I don't have the paper by Keisler and Tarski at this point with me. I found a reference to Keisler and Tarski in Добавление III (Appendix III) to the Russian translation of Convergence of Probability Measures by Billingsley; apparently, this Добавление does not appear in the English original of the Billingsley book.

So, this is what I have gathered:

  1. The condition that the support of $\mu$ is contained in a separable subspace of $X$ is equivalent to the support itself being separable; see e.g. https://math.stackexchange.com/questions/516886/prove-that-a-subset-of-a-separable-set-is-itself-separable . Measures with a separable support were simply called separable in that Добавление.
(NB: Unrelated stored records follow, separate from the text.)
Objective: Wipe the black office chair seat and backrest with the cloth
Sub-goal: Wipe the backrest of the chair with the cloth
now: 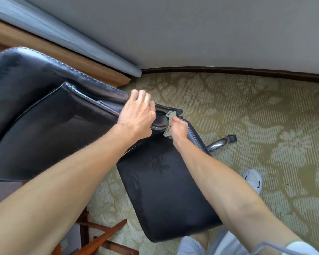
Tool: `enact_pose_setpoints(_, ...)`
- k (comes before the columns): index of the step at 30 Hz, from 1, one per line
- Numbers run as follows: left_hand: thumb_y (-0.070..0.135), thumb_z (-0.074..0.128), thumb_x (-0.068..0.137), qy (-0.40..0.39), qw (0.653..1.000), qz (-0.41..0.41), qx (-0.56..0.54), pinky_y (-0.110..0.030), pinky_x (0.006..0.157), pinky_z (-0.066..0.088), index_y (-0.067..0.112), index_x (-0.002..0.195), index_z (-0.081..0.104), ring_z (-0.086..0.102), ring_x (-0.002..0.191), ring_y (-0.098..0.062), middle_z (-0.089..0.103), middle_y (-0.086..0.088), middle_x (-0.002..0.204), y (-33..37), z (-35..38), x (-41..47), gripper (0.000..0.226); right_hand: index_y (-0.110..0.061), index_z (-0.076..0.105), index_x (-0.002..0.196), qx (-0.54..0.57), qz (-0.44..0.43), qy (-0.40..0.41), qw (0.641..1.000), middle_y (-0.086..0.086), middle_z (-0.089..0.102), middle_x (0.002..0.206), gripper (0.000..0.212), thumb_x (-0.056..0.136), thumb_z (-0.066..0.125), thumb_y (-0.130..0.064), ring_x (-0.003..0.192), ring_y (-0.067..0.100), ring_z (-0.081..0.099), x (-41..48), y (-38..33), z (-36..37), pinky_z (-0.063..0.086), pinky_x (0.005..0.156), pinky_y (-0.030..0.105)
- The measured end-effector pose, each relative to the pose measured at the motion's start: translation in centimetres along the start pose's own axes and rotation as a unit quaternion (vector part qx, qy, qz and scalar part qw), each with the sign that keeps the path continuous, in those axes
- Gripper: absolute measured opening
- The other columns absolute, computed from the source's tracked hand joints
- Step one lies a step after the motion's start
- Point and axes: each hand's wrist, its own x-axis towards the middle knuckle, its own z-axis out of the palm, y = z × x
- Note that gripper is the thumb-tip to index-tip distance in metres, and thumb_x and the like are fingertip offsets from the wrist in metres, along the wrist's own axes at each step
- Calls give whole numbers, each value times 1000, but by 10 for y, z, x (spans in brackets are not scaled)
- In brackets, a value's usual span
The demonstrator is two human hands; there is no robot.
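The black leather backrest (pixel 44 115) of the office chair fills the left of the view. Its black seat (pixel 166 196) lies below centre. My left hand (pixel 136 115) grips the backrest's lower right edge, fingers curled over the stitched rim. My right hand (pixel 179 128) holds a crumpled green-grey cloth (pixel 170 115) and presses it into the corner where backrest and seat meet. Most of the cloth is hidden inside the fist.
A chrome chair leg with a black caster (pixel 223 142) sticks out to the right on the patterned green carpet (pixel 265 111). A white shoe (pixel 252 179) stands at the right. A wooden frame (pixel 99 240) lies bottom left. A wall with dark skirting (pixel 228 70) runs behind.
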Motion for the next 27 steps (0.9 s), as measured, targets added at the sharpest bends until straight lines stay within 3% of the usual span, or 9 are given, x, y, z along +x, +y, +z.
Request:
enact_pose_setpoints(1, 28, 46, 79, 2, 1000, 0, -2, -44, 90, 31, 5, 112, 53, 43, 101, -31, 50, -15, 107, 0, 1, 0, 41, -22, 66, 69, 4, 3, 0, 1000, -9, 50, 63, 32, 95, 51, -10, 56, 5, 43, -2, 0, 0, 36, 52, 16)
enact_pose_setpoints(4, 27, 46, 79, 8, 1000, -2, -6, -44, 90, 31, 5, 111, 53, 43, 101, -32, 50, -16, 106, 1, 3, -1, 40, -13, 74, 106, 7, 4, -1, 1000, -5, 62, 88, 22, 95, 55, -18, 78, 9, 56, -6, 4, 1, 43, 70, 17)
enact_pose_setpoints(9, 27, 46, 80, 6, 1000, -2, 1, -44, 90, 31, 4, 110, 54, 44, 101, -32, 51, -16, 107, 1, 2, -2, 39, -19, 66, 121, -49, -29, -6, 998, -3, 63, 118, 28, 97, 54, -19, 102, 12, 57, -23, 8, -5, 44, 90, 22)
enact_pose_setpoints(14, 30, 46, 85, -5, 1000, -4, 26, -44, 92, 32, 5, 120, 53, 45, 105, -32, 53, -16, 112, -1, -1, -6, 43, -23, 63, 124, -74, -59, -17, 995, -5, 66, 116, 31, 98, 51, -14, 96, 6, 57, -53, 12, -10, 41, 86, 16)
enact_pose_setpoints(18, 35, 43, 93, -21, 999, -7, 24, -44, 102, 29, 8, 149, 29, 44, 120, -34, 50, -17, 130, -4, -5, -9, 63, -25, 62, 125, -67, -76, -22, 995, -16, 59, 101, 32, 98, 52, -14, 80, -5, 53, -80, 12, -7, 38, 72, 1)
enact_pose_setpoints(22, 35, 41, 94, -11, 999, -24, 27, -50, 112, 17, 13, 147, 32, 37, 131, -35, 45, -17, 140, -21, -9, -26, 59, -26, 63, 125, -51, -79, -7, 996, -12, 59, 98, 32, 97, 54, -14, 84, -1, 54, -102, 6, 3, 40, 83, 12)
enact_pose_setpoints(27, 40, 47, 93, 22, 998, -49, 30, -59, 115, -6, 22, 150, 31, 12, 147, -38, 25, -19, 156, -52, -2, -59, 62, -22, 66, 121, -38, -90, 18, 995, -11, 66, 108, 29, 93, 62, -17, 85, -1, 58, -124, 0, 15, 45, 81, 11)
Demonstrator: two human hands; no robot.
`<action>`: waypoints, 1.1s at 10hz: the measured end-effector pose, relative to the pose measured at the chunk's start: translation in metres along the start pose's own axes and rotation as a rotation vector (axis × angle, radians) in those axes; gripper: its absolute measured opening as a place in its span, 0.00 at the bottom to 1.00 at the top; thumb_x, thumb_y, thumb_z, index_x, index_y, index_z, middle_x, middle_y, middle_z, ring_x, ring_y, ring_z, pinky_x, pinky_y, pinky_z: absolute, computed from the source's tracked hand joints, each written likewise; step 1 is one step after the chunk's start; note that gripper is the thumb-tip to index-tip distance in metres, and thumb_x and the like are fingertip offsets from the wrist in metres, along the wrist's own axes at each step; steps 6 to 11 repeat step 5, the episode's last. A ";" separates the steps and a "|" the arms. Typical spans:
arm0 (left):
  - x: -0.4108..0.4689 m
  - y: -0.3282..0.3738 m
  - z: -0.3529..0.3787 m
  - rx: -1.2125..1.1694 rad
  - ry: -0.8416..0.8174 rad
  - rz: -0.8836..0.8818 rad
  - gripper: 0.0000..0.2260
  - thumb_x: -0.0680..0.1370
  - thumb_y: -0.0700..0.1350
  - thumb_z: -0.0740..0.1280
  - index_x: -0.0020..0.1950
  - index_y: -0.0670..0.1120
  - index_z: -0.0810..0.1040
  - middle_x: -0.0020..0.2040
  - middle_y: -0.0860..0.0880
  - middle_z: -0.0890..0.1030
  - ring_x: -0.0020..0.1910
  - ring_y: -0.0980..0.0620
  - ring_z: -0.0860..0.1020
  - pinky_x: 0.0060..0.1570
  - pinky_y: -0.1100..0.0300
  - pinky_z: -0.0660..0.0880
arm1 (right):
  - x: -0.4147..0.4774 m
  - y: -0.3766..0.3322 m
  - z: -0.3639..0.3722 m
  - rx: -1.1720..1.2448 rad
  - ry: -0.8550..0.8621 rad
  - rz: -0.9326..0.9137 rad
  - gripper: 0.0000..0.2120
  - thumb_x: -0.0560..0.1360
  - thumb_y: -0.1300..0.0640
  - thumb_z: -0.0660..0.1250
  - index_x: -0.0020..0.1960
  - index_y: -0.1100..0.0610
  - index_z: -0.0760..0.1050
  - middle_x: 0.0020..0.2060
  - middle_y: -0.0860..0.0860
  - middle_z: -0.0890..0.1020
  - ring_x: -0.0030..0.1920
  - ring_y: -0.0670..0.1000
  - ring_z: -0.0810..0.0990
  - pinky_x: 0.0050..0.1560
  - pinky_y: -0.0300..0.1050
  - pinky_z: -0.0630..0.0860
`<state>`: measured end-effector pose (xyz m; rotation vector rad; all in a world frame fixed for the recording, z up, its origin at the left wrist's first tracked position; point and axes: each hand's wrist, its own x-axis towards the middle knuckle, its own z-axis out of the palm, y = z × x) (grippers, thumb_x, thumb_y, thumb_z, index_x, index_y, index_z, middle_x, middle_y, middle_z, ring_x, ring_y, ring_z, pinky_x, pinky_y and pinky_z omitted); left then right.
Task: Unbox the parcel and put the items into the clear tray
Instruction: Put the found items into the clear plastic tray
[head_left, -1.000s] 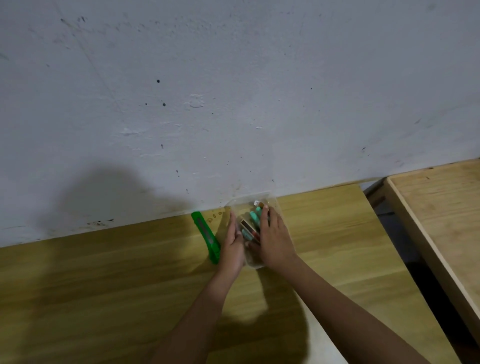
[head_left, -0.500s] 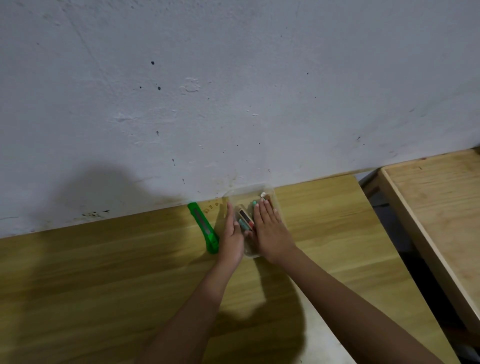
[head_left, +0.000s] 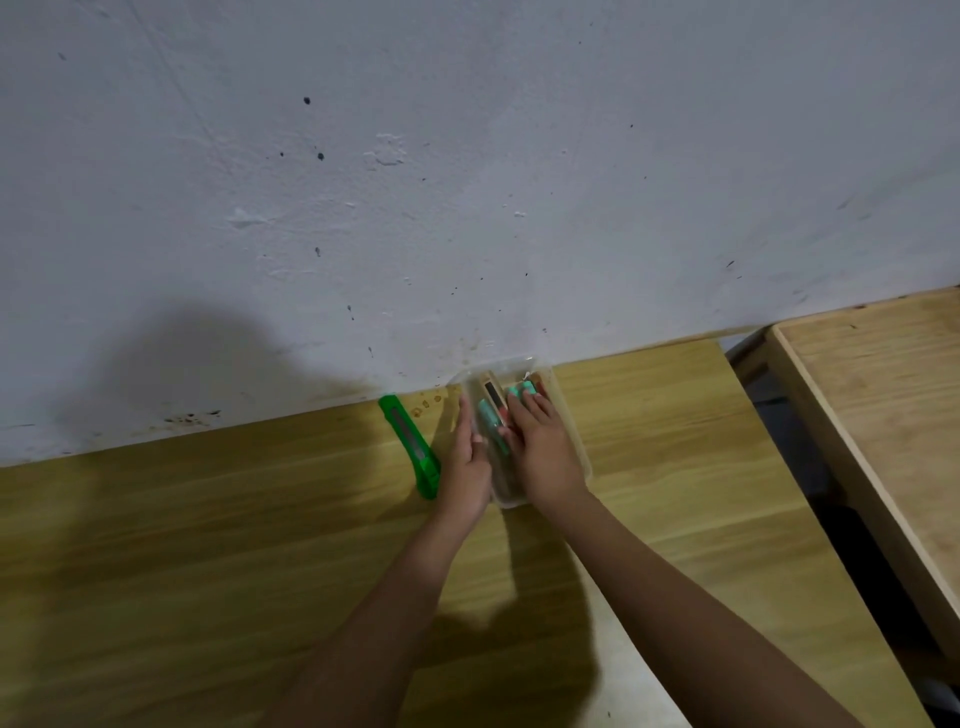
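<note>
A clear tray (head_left: 569, 410) stands on the wooden table against the white wall. Inside it lie several small items: teal pieces (head_left: 491, 423) and a tan box with a dark stripe (head_left: 492, 393). My left hand (head_left: 467, 457) lies flat along the tray's left side, fingers straight. My right hand (head_left: 545, 449) rests palm down inside the tray, fingers spread over the items and hiding some of them. Whether either hand grips anything is not visible. No parcel is in view.
A green utility knife (head_left: 410, 447) lies just left of my left hand, near the wall. The wooden table (head_left: 208, 545) ends at its right edge, beyond a dark gap stands a second, paler wooden table (head_left: 883, 415).
The view has shifted slightly. My right hand has slid a little nearer within the tray, uncovering the tan box and teal pieces at the far end. The left hand stays against the tray's side.
</note>
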<state>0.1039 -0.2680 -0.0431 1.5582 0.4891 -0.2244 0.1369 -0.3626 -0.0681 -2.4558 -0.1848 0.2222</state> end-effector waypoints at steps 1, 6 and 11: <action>0.000 0.000 -0.002 0.047 -0.004 0.017 0.25 0.82 0.36 0.49 0.76 0.52 0.47 0.77 0.49 0.55 0.62 0.63 0.58 0.49 0.82 0.62 | 0.003 -0.003 0.005 -0.027 0.017 0.022 0.22 0.79 0.56 0.57 0.72 0.58 0.62 0.72 0.58 0.65 0.75 0.57 0.57 0.75 0.48 0.54; -0.021 0.015 -0.033 0.750 -0.090 0.058 0.24 0.82 0.47 0.52 0.77 0.46 0.49 0.78 0.47 0.51 0.76 0.47 0.52 0.73 0.51 0.53 | -0.042 -0.025 -0.023 -0.198 -0.157 0.043 0.26 0.79 0.55 0.54 0.74 0.62 0.53 0.74 0.61 0.58 0.75 0.58 0.54 0.75 0.51 0.55; -0.021 0.015 -0.033 0.750 -0.090 0.058 0.24 0.82 0.47 0.52 0.77 0.46 0.49 0.78 0.47 0.51 0.76 0.47 0.52 0.73 0.51 0.53 | -0.042 -0.025 -0.023 -0.198 -0.157 0.043 0.26 0.79 0.55 0.54 0.74 0.62 0.53 0.74 0.61 0.58 0.75 0.58 0.54 0.75 0.51 0.55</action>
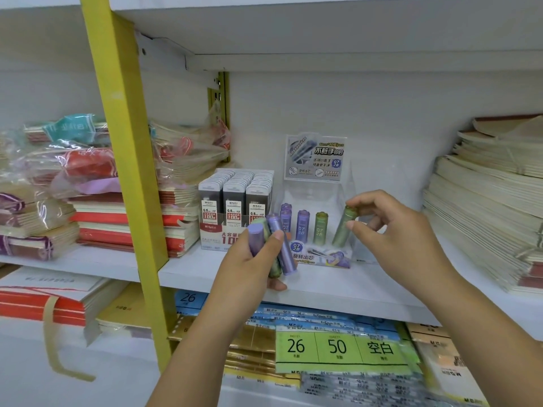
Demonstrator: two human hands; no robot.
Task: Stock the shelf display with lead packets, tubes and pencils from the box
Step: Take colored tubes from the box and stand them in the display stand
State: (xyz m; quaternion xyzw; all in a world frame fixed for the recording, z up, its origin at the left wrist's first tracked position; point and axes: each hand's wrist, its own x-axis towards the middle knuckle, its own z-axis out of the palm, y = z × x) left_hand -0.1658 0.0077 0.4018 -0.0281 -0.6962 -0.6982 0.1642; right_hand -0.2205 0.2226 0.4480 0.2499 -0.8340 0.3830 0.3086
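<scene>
Curled tight in the left hand (249, 259), fingers and thumb wrapped round it: a bundle of purple and green plastic lead tubes (282, 245), slanted, just in front of the red-and-white cardboard tray of grey lead packets (233, 198). Pinched near its cap between thumb and fingertips of the right hand (390, 230): a single green translucent lead tube (343, 229), tilted, lower end down at the right end of the clear plastic display stand (311, 192); whether seated in a slot or not, impossible to tell. Already upright in the stand: several purple tubes (302, 226) and one green tube (320, 229), behind a printed front strip marked 07 2B and below a printed header card (316, 158). Stand and packet tray side by side, very close, on the white shelf (199, 268). To the left, past a yellow metal upright (126, 142), stacks of red-and-cream notebooks (117, 221), some in clear wrap. To the right, a tall slanting stack of cream-edged notebooks (484, 207). On the shelf below, blue and green paper packs (338, 348) labelled 26 and 50.
</scene>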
  2. Theorem 2 stated and proved in that Добавление says that all probability measures on a metric space $X$ are separable iff every discrete subset of $X$ is of non-measurable cardinality.

A subset $S$ of a metric space is called discrete if every point of $S$ is in some open ball not containing other points of $S$. A cardinality $k$ is called measurable if for some set $U$ of cardinality $k$ (or, equivalently, for all sets $U$ of cardinality $k$) there is a non-atomic probability measure on the power set $2^U$.

Obviously, $\aleph_0$ is non-measurable. If the continuum hypothesis holds, then the continuum cardinality is also non-measurable. It is also noted in that Добавление that the existence of measurable cardinalities is a famous unsolved problem, called the measure problem.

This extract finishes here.